The ANC and the DA lately seem to be in competition regarding who can offend the legacy of Nelson Mandela more. And this could have a very interesting fall-out in the political landscape.

Over the past weeks most commentary on these pages have been dismissive of the DA’s latest media campaign to provide an alternative anti-Apartheid narrative, which locates it and its previous incarnations in the trenches of the fight against racial oppression.

I am equally skeptical. Call it leaps in logic or flights of fancy; the official opposition’s ‘untold story’ requires too much mental gymnastics to keep up with. It draws questionable linkages, understates the role of critical moments and personalities, and exaggerates the influence of others, all to come up with a seamless picture that ultimately is too good to be true.

This is not to deny that over the years certain personalities associated with the DA and its predecessors have been or are committed to a to non-racial democracy, but to suggest that the values it espouses today are akin to that of the ANC of Nelson Mandela is specious. If this was the case, why did it not simply join the ANC at the time? Why did its predecessor, the Democratic Party, choose instead a marriage of convenience with the last remnants of the Apartheid state, the New National Party (NNP)?

Equally questionable, and still debated within the DA itself, is the suggestion that it should be seen as a torchbearer of the liberal tradition that inspired Helen Suzman, the central character of its new narrative. Unfortunately the party cannot wish away the fact that the DP/NNP merger brought with it a large conservative constituency that had to be placated with friendly policies and positions in its top decision-making structures.
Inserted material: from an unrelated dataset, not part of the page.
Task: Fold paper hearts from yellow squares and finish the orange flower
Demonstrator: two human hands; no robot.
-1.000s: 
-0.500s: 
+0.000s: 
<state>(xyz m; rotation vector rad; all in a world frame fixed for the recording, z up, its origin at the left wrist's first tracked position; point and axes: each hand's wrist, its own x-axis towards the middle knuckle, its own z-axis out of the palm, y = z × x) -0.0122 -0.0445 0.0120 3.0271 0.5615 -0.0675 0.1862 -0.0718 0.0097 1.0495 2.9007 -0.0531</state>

Therefore, even if we assumed a transformative post-2000 agenda amongst the ‘old liberals’, the pressures of real politik inevitably would have required the dilution of its content to guarantee a truce with the ‘old Nats’.

So what does the DA stand to gain from this campaign to provide an alternative struggle history? Is this indeed a futile exercise in revisionism that will come back to haunt it, as many columnists have suggested, or is there something more to it? I suspect there is, and here’s why.

Recall the scene in the political drama, The Ides of March, when the campaign whizz (Ryan Gosling) instructs his PR team to leak a spurious story about an opposing candidate. When they reply that there is no substance to the allegations, the response of Gosling’s character is something along the lines of: “I don’t care. I want to hear him defend himself in public.” In this instance the accuracy of the facts was a matter of secondary importance. The primary objective was to force the opponent into defensive mode, and allow his candidate to communicate freely and stay on message.

The real motive of the “Know your DA Campaign”, it seems to me, may be something similar. It is not to win over new votes, but to execute a pre-emptive strike on what it anticipates the theme of the ANC’s 2014 election campaign to be – tradition and continuity. Getting the ANC on the defensive will give the DA far more leeway to communicate its somewhat inflated clean administration and good governance slogans to established and target constituencies.

Although there is little doubt that the ruling party will once again win with a large majority, it will also be one of the toughest campaigns that it has conducted to date. Victory is all but secured, but a slip below 60% of the vote at a moment where it celebrates twenty years in power will be almost as devastating as defeat. In 2009 more voting age citizens abstained from voting than those who voted for the ANC. Between the 2004 and 2009 elections the ANC increased its number of voters by only 7% (770,000); the corresponding figure for the DA was 53% (1 million). Another such performance and it will signal a party in steady decline.

It is therefore under pressure to develop a highly compelling campaign strategy. It may not be easy to do. In an age of information excess and short attention spans, where election outcomes are increasingly being determined by short, simple, cogent messaging, the ANC’s accomplishments are not easy to communicate. Its track record in government has been a mixed one, consisting of major achievements in some areas, stable progress in others, but also several failures (the past year being especially punishing). In other words, it is a ‘glass half full’ scenario, which from a strategic communication point of view is particularly difficult to convey to voters.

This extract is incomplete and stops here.